Principles
8 Section 5(1) of the ADJR Act provides that a person who is aggrieved by a decision to which the Act applies may apply to this court or the Federal Circuit Court for an order of review in respect of the decision on any one or more specified grounds.
9 The decision here was made pursuant to r 2.26 of the Federal Court Rules 2011 (Cth). That rule is accurately stated in the penultimate paragraph of the Registrar's letter and it is not necessary to repeat it.
10 A decision by a registrar to refuse to accept a document for filing under r 2.26 is a decision of an administrative character susceptible to judicial review under the ADJR Act: Satchithanantham v National Australia Bank Ltd [2009] FCA 1171; (2009) 260 ALR 567 at [30]-[31] (Foster J), upheld on appeal in Satchithanantham v National Australia Bank Ltd [2010] FCAFC 47; 268 ALR 222 at [49]-[50]; Nyoni v Murphy [2018] FCAFC 75; (2018) 261 FCR 164 at [32], [41] (Barker, Banks-Smith and Colvin JJ). While Satchithanantham concerned a decision made under the predecessor to r 2.26 in the Federal Court Rules 1979 (Cth) (O 46 r 7A), there is no reason to distinguish the power exercised under that rule from the power exercised by a registrar under r 2.26: Nyoni at [32].
11 In requiring the registrar to be satisfied that the documents filed are an abuse of process or frivolous or vexatious, the rule requires the existence of an opinion held by the registrar which must be honestly and actually formed. The opinion must be reasonable, but that is not a back door means of carrying out a merits review of the decision: Satchithanantham at [43].
12 It is also necessary that the registrar's state of satisfaction is reached on the face of the document or by reference to any documents already filed or submitted for filing with it: r 2.26(a) and r 2.26(b) and SZVCP v Cho [2017] FCA 310; (2017) 250 FCR 225 at [26] (Markovic J).
13 In Paramasivam v Randwick City Council [2005] FCA 369 at [45], Sackville J held in relation to O 46 r 7A:
The expression 'on the face', according to Butterworths Australian Legal Dictionary refers to
'the immediate and apparent meaning of something written; the meaning to be given to a word or phrase upon first glance; the literal meaning as opposed to any subjective meaning that may be given by inference or extrapolation'.
There is little doubt that if a Registrar refuses to accept a document for filing or seeks the direction of a Judge in relation to that document on the basis of the person's litigious history (unless perhaps the history is revealed on the face of the document itself), the Registrar has not confined himself or herself to a consideration of the relevant document 'on its face'.
While Sackville J's ultimate conclusion was that the point was sufficiently arguable in the case before him to mean that summary judgment should not be granted against the applicant, his Honour's statement of principle here is not a tentative one.
14 In r 2.26(b), the reference to documents 'already filed' is a reference to documents filed in the same proceeding, and not to documents already filed in different proceedings: SZVCP at [28]. If a registrar forms the state of satisfaction after taking into account documents filed in different proceedings, he or she will have taken an irrelevant consideration into account. That will mean that the decision is an improper exercise of power under s 5(1)(e) and s 5(2)(a) of the ADJR Act: SZVCP at [43]; Reaper v Luxton [2017] FCA 949 at [33] (O'Callaghan J).

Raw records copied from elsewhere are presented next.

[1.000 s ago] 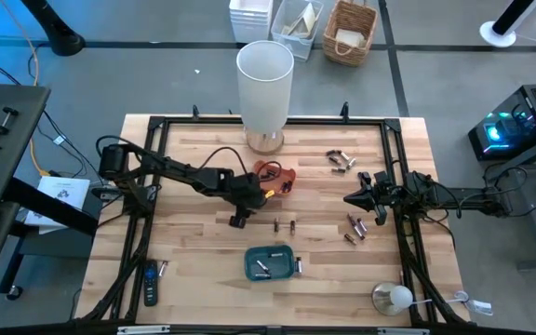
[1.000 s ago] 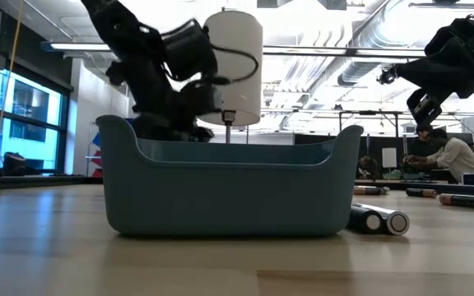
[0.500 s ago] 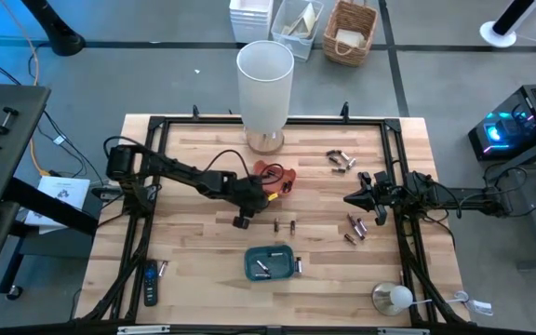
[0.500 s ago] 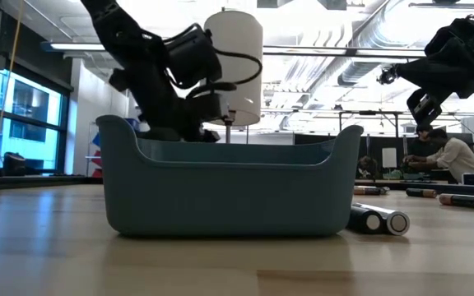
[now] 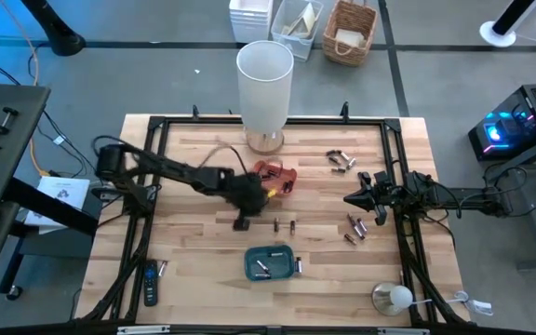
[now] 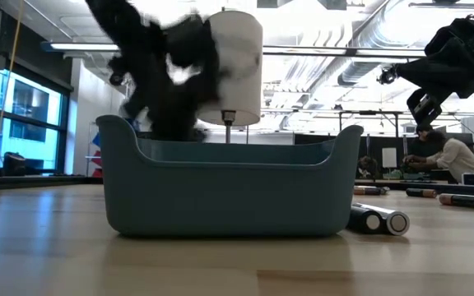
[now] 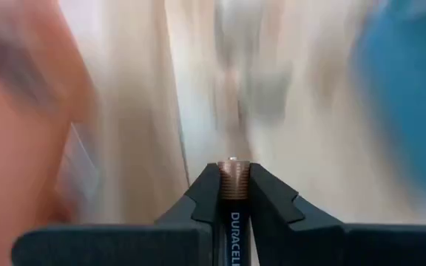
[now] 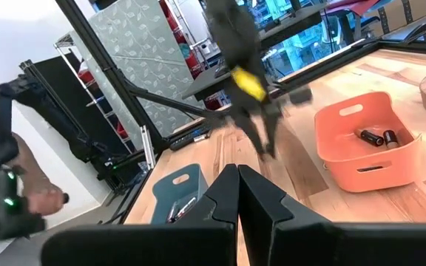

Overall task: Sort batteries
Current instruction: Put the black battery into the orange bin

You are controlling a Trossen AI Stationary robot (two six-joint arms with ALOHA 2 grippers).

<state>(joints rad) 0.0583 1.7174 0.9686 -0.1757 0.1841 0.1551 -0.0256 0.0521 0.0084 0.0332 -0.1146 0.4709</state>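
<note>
My left gripper [image 5: 242, 221] is near the table's middle, left of two loose batteries [image 5: 285, 224], and is shut on a copper-and-black battery [image 7: 234, 179]. An orange tray [image 5: 275, 179] with batteries in it [image 8: 376, 137] lies just beyond the gripper. A blue tray [image 5: 271, 262] holding batteries lies nearer the front edge. More batteries lie at the right [image 5: 354, 229] and far right [image 5: 341, 160]. My right gripper [image 5: 350, 198] hovers shut at the right, with nothing in it. My left gripper pinches the battery between its two fingers, whose tips close on the copper end [image 7: 234, 185]. The battery lies along the fingers, and its copper tip pokes out just past the fingertips [image 7: 207, 193]. Blur hides whether it rests on the table.
A tall white cylinder [image 5: 265, 88] on a wooden foot stands at the far edge. A black remote [image 5: 150, 284] lies at the near left and a round lamp [image 5: 394, 298] at the near right. Two batteries [image 6: 377, 220] lie beside the blue tray [image 6: 229, 185].
My left arm is in motion and shows blurred in the low view. Its elbow and shoulder have shifted, while the gripper has stayed over almost the same spot left of the two loose batteries.
</note>
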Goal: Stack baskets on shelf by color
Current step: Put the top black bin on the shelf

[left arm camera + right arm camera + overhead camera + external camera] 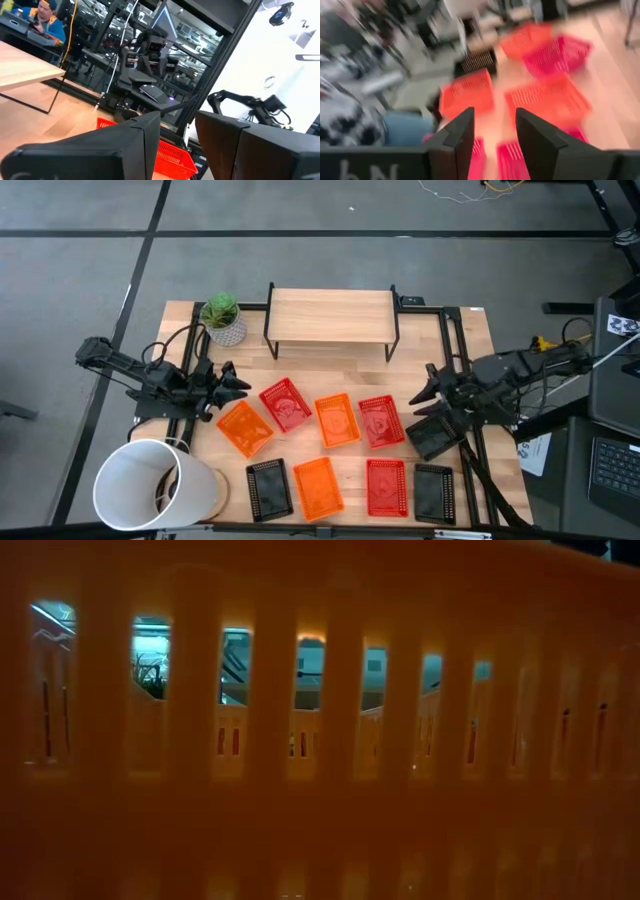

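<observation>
Nothing stacked yet: shelf [331, 315] top centre bare, baskets [335, 420] all loose on desk [470, 350], left hand [236, 385] and right hand [428, 387] released, both holding nothing

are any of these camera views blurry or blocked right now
Right wrist view: motion-smeared, the baskets soft past the open right pincer. Low view: blocked by an orange basket wall against the lens, glowing backlit. High and left wrist views: sharp, with the left pincer open.
</observation>
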`<state>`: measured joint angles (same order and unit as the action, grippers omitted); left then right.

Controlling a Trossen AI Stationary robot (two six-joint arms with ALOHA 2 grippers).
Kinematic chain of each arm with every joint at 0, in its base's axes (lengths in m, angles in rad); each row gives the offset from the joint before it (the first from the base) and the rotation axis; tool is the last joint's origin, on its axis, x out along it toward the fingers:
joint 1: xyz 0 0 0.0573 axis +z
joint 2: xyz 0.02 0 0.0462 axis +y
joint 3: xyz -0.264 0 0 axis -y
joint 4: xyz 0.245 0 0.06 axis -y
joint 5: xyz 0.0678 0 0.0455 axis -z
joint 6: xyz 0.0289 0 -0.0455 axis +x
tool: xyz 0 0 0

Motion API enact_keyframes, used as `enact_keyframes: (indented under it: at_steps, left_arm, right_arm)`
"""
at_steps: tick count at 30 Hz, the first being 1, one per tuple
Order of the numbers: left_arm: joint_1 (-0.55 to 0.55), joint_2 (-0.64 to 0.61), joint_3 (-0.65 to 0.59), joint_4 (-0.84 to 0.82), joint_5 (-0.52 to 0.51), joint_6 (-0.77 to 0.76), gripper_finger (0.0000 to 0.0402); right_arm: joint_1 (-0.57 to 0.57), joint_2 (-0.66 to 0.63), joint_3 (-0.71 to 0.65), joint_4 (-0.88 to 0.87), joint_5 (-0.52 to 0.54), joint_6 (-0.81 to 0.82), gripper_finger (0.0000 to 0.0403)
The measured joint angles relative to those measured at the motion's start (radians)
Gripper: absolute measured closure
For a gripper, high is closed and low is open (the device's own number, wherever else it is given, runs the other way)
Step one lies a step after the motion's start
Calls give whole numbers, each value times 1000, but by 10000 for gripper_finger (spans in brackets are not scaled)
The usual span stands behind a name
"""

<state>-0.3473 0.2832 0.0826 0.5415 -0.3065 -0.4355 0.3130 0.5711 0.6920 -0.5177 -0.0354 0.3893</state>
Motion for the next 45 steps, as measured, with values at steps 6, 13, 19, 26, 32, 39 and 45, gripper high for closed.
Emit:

15 As far as giving reasons goes, s 13 of the ADJR Act entitles a person to give notice to a person who has made an applicable decision 'to furnish a statement in writing setting out the findings on material questions of fact, referring to the evidence or other material on which those findings were based and giving the reasons for the decision'. But there is no similar entitlement at common law. In Public Service Board (NSW) v Osmond (1986) 159 CLR 656 at 662 Gibbs CJ held (with the agreement of the other members of the court) that there:
is no general rule of the common law, or principle of natural justice, that requires reasons to be given for administrative decisions, even decisions which have been made in the exercise of a statutory discretion and which may adversely affect the interests, or defeat the legitimate or reasonable expectations, of other persons.
16 While the requirement to give reasons is a normal incident of the judicial process, that does not mean that it is an incident of an administrative process. There is no justification for regarding rules which govern the exercise of judicial functions as necessarily applicable to administrative functions, which are different in kind: Osmond at 667.
17 In Shaw v Buljan [2016] FCA 829; (2016) 153 ALD 252 at [47]-[50], Charlesworth J left open the question whether there is a duty to give reasons which can be implied on a proper construction of r 2.26 itself. But her Honour held that if there is any such duty, it is less burdensome than the statutory duty imposed by s 13 of the ADJR Act and does not entitle a person aggrieved by a decision under r 2.26 to reasons of the kind that might be delivered by a judicial officer of the court.